#### Exercise goal:
Transcribe the listing below only from the line with "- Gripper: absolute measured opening" up to and including the line with "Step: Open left".

#### Given data:
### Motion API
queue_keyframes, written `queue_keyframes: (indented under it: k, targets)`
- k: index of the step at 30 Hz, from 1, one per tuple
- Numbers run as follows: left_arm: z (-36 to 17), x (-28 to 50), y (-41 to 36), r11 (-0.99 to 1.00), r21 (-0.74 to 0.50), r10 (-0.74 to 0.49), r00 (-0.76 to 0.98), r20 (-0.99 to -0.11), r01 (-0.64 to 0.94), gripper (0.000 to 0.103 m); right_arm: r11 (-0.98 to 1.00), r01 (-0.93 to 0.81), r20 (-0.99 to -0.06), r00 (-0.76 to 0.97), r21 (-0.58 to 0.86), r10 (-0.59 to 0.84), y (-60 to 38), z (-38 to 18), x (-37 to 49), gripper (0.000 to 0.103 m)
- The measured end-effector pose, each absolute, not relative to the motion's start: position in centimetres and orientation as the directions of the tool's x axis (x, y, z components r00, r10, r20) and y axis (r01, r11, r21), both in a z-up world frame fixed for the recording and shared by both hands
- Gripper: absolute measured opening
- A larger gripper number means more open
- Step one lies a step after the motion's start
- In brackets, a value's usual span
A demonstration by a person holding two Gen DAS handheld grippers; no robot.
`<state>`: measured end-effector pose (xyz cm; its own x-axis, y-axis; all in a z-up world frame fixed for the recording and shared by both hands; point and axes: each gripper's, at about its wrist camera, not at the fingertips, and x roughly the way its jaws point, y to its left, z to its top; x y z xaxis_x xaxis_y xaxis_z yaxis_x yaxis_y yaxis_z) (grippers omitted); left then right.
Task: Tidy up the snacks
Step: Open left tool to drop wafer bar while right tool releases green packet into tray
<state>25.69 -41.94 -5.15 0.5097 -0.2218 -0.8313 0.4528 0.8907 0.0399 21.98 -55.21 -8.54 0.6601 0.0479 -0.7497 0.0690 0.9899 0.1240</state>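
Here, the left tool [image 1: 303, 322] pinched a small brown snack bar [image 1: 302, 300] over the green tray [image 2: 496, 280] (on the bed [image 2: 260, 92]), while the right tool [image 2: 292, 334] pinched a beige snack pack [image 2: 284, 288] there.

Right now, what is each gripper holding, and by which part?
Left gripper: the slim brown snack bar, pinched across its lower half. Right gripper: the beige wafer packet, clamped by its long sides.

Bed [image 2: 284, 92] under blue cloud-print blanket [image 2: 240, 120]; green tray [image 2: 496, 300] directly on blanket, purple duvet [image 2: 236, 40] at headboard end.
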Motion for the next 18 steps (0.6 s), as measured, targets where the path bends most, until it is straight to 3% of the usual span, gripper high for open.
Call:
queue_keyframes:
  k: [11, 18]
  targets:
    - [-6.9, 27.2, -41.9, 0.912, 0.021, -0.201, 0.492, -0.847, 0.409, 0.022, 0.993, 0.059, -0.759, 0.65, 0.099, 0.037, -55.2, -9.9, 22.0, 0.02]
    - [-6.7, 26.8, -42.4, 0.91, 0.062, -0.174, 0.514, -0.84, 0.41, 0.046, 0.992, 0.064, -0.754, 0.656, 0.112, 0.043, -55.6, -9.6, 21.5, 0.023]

#### Output of the task:
- Gripper: absolute measured opening
- A larger gripper number means more open
- Step one lies a step after the motion's start
- In brackets, a value's usual span
A demonstration by a person holding two Gen DAS handheld grippers; no robot.
`<state>`: measured end-effector pose (xyz cm; its own x-axis, y-axis; all in a z-up world frame fixed for the recording and shared by both hands; point and axes: each gripper's, at about its wrist camera, not at the fingertips, and x roughly the way its jaws point, y to its left, z to its top; x y z xaxis_x xaxis_y xaxis_z yaxis_x yaxis_y yaxis_z) (grippers omitted); left then right.
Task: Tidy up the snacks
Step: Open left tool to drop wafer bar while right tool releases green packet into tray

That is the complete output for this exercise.